The community is excited to see this sustainable and environmentally responsible project move forward
A barramundi fish

Located 25 kilometers north-east of Peterborough, Ontario on a mainland peninsula and on Fox Island overlooking two magnificent lakes, Buckhorn Lake and Chemong Lake is the vibrant Curve Lake First Nation.

The community is currently in the late developmental stages of a commercial aquaponics project combining aquaculture and hydroponics in the same greenhouse facility.

Curve Lake First Nation first embarked on this business endeavour in 2019 by initiating a feasibility study late that year. The study focussed on different forms of aquaculture, species of fish conducive to aquaculture, where a facility could be located and whether adding a hydroponics unit in the same facility would be viable. The study determined that it was both technically and economically feasible and that the facility could be expanded to include a hydroponics component.

Once a direction was approved and supported by community members, a business plan along with a detailed design of the facility were completed during the 2020-21 fiscal year.

The Covid 19 pandemic caused significant delays since that time but most recently, activities related to the project have resumed.
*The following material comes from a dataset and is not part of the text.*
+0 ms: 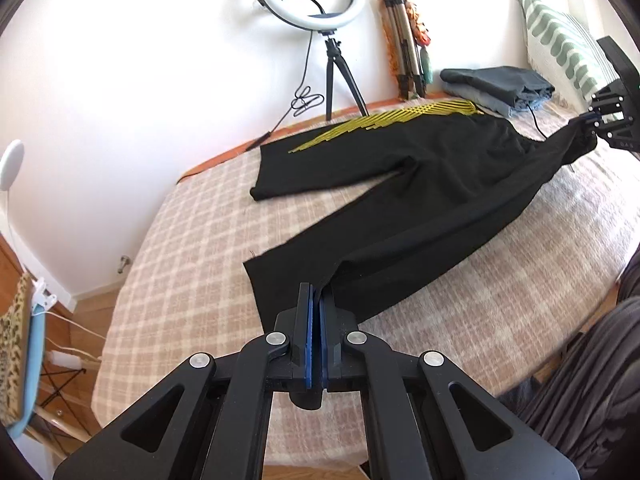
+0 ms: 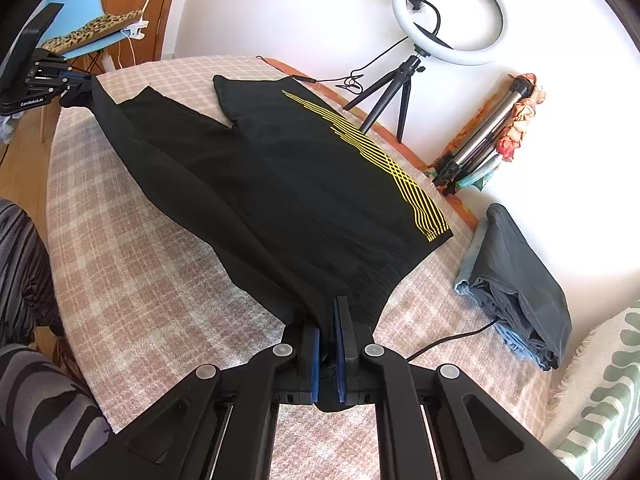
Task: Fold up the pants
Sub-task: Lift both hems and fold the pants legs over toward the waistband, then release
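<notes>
Across the checked beige bedspread (image 1: pixel 192 240) lie the black pants (image 1: pixel 400 184), legs spread in a V, with yellow stripes (image 2: pixel 372 148) running down the outer side of the far leg. Much is hidden at both grips: the left gripper (image 1: pixel 316 300) has its blue pads pressed together on the hem of the near leg, and the cloth between them is only a thin dark edge. The right gripper (image 2: pixel 329 320) is clamped on the waistband corner, where the bunched fabric covers the pad tips and fills the gap, so just how much cloth is caught cannot be made out. From the hem to the waist the near side of the pants is lifted off the bedspread in a taut ridge, while the far leg and the seat lie flat.

Both views are cut off by the round fisheye border. Only striped grey trouser legs (image 2: pixel 36 400) of the person show, at the lower left of the right wrist view. A ring light (image 2: pixel 452 16) on a small tripod stands at the bed's far edge, and a folded tripod (image 2: pixel 480 132) with patterned cloth wrapped on it leans on the white wall. Folded dark grey and blue garments (image 2: pixel 516 284) sit stacked near a green-patterned pillow (image 1: pixel 560 40). A blue chair (image 2: pixel 80 8) carries a leopard-print item, partly hidden.

White lettering on the left gripper's body in the right wrist view reads "GenRobot.AI"; the small marking on the right gripper's body in the left wrist view is too small to read.
</notes>
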### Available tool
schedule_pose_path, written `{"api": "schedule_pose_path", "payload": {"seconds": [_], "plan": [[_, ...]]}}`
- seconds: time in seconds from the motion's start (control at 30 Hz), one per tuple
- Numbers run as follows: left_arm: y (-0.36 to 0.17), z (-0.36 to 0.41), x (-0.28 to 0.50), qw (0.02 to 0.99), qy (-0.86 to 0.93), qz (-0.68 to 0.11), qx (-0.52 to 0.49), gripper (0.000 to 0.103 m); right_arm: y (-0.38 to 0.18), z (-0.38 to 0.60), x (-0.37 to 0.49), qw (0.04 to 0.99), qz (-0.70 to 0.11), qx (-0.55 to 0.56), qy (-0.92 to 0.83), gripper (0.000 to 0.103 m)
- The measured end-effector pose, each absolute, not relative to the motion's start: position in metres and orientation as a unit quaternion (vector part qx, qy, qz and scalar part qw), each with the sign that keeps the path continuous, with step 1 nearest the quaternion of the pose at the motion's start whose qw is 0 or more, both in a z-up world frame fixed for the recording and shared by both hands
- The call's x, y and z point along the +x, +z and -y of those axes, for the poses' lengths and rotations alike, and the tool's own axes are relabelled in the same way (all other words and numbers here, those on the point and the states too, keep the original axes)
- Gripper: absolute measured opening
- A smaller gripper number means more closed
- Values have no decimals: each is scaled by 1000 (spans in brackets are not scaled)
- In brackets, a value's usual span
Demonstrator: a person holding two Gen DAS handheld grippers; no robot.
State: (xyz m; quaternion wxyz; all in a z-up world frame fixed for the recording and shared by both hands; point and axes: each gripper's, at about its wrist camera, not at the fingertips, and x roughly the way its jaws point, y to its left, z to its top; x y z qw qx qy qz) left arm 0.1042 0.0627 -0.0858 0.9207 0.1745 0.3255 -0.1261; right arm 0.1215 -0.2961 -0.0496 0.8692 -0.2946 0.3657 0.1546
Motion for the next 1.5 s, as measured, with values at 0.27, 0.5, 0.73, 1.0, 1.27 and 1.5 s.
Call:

Civil engineering and archaeology studies are getting underway and plans to bring in on-site utilities are on-going. Necessary financing and funding arrangements are taking shape but there is no set date for the start of construction or the beginning of operations. “Now that the pandemic appears to be getting under control, the project will move ahead with the development stage aimed at getting all the pieces in place prior to the first shovel hitting the ground,” said the community’s Manager of Economic Development and Tourism, Brandon Jacobs. Up to 15 community members will be employed during the construction phase of the facility.

The aquaculture and hydroponics components will each occupy approximately half of the square footage of the facility, essentially located side-by-side inside a one-acre, 45,000 square foot greenhouse structure located within the community of Curve Lake First Nation. They will be separated by a 24-feet wide corridor that will contain essentially storage, refrigeration equipment and freezers, a retail store, offices, washrooms, lockers, electrical/mechanical and a shipping space.

The business will be Band-owned and operated under the jurisdiction and authority of the community’s Chief and Council.

The RAS (recirculating aquaculture system) fish production area will be over 19,000 square feet and occupy three of the facility’s eight bays.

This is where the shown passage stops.